::: Data extract

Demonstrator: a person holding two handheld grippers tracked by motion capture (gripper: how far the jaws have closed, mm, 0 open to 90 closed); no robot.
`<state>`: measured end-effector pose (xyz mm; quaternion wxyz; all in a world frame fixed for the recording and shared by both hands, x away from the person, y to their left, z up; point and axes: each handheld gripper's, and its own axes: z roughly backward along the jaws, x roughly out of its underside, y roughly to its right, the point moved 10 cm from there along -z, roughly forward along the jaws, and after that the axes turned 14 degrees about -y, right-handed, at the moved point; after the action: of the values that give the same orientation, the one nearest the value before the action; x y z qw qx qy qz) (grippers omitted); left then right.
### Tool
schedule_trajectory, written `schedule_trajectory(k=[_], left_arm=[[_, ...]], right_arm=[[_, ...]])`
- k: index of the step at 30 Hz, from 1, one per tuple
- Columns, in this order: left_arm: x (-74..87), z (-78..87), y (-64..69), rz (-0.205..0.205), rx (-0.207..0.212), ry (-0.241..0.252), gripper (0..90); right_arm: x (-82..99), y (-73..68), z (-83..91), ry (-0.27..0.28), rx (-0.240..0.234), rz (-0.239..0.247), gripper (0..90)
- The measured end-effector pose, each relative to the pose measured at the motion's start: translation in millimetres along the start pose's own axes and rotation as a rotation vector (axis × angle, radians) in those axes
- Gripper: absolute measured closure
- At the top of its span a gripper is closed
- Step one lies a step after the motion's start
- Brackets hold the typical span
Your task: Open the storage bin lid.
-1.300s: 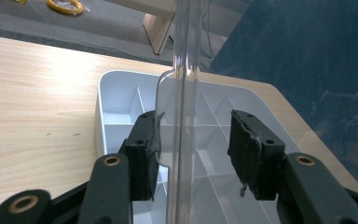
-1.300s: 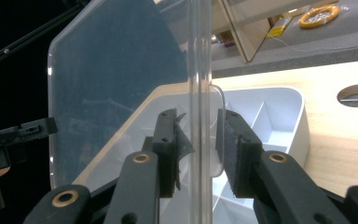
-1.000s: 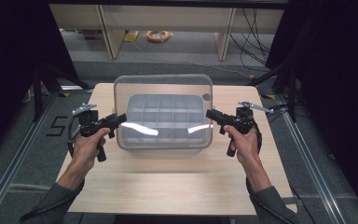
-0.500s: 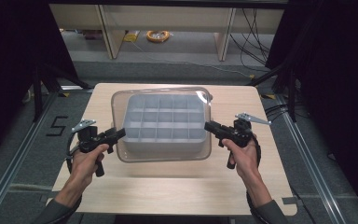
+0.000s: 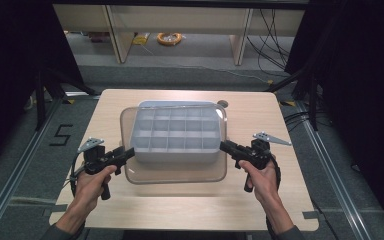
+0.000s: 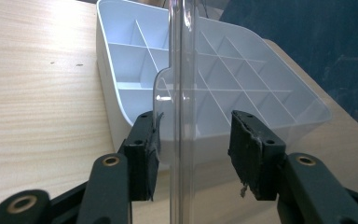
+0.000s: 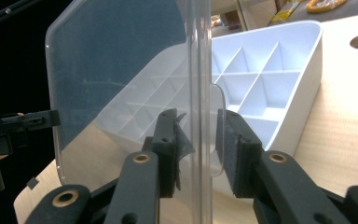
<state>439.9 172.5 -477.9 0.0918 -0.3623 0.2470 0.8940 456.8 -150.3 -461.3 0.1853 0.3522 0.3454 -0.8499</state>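
Observation:
A white tray (image 5: 175, 132) divided into several compartments sits mid-table. A clear plastic lid (image 5: 175, 172) lies over it, shifted toward the front edge and a little left. My left gripper (image 5: 130, 151) is at the lid's left rim. In the left gripper view, its jaws (image 6: 191, 154) stand apart around the lid's edge (image 6: 182, 70), and one pad touches the lid's tab, with the tray (image 6: 126, 60) behind. My right gripper (image 5: 223, 145) is at the lid's right rim. Its jaws (image 7: 196, 149) stand close on either side of the lid (image 7: 121, 70) in front of the tray (image 7: 279, 70).
The wooden table (image 5: 280, 200) has bare board on both sides and in front of the tray. A round hole (image 5: 222, 104) is cut behind the tray. Beyond the table are shelf legs and an orange cable coil (image 5: 169, 37) on the floor.
The lid has come down from an upright tilt to lie low over the tray and nearer the front. Both grippers moved toward the person. The left jaws have opened.

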Motion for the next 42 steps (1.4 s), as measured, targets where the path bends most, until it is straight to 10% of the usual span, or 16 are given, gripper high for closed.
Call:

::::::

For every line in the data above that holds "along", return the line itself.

`<state>`: measured end-effector pose (xyz mm; quaternion wxyz; all in a world frame fixed for the recording and shared by both hands, x away from the person, y to their left, z up; point and axes: each handheld gripper's, and its own axes: z roughly backward along the jaws, x roughly out of its underside, y roughly to its right, the point moved 10 cm from there along -z, roughly forward along the jaws, and after that the axes turned 14 degrees about -y, right-handed, at the moved point; after the action: of the values that give the same orientation, the one nearest the value before the action; x y z qw qx qy qz) (grippers omitted); left then right.
- The measured end-effector pose, each relative to the pose measured at the motion's start: translation in millimetres along the start pose's own axes and rotation as a rotation vector (axis × angle, radians) in those axes

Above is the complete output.